Differences in Sole Carbon Source Utilization of the Dental Plaque Microbiota Between Caries-Free and Caries-Affected Children

  • 1Department of Pediatric Dentistry, Peking University School and Hospital of Stomatology, Beijing, China
  • 2The Forsyth Institute, Cambridge, MA, United States
  • 3Central Laboratory, Peking University School and Hospital of Stomatology, Beijing, China
  • 4National Engineering Laboratory for Digital and Material Technology of Stomatology, Beijing Key Laboratory of Digital Stomatology, Peking University School and Hospital of Stomatology, Beijing, China

Increasing lines of evidence indicate that while microbial profile might vary, community-level metabolic potential is often more stably correlated with healthy and diseased states.

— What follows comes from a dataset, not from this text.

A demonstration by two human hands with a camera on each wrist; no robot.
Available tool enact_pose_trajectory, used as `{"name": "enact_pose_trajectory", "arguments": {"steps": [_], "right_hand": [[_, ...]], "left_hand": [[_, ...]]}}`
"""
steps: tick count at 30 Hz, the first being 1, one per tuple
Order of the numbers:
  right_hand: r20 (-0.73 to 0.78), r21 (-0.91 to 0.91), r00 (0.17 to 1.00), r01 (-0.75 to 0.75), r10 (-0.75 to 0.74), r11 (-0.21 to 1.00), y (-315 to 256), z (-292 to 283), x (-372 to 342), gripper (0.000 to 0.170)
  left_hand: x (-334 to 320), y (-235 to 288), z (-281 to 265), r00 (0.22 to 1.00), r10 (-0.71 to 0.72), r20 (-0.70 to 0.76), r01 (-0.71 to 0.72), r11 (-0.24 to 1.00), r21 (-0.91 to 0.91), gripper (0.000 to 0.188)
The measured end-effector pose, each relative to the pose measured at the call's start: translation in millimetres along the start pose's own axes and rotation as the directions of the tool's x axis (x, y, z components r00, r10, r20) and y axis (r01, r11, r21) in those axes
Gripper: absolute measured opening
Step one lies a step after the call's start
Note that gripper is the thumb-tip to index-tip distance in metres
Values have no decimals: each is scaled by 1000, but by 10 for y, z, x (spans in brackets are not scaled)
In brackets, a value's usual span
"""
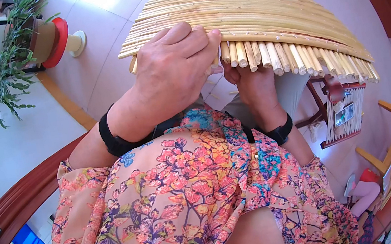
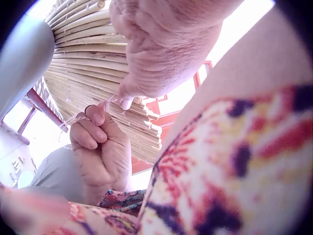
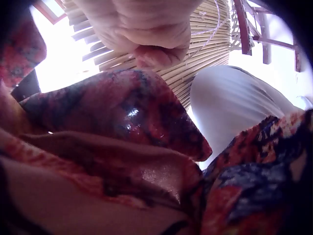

Here, we investigated the community-level metabolic diversity of dental plaque microbiota from caries-free (CF) and caries-affected (CA) children by measuring their sole carbon source utilization using a Biolog assay. The dietary habits of 32 CF and 31 CA children were recorded by a questionnaire. Supragingival plaque samples were collected and inoculated into Biolog AN Microplates to assess the metabolism of sole carbon sources by plaque bacteria. The results revealed significant differences in dietary habits between CF and CA children. Meanwhile, Biolog assay showed consistently higher, albeit not statistically significant, overall metabolic activity as measured by average well color development (AWCD) value in the plaque microbiota from CA group than CF group. Most importantly, the CA group had more than twice as many core-positive carbon sources (defined as being utilized by >90% of plaque microbiota from subjects within the group) as that of the CF group (31 vs. 14), including CA group-specific, cariogenic core-positive carbon sources such as sucrose, glucose and raffinose. Furthermore, CF and CA groups could be well distinguished by cluster and principle component analyses based on the types of sole carbon sources significantly differentially utilized by the two groups. Our results indicate that plaque communities associated with caries state are more metabolically versatile than those associated with healthy state, which could contribute to differential clinical caries states. Meanwhile, Biolog could be an effective tool in revealing the community-level physiological profiles of microbiota associated with different caries states.

Introduction

The prevalence of childhood caries in China has increased in recent years, developing into an alarming situation. The Fourth National Oral Health Epidemiological Survey (Wang, 2018) (Du et al., 2018) reported that 50.8 and 71.9% of children developed caries by 3 and 5 years old, respectively. Meanwhile, 63.8% of 3–5-year-old children drank sweetened beverages more than once per day, while only 59.9% of them brushed their teeth every day. As the most common chronic disease in children, dental caries has a multifactorial nature; it usually occurs when sugar is metabolized by certain bacteria in dental plaque resulting in increased acid production and dental demineralization, and with time forming a dental cavity.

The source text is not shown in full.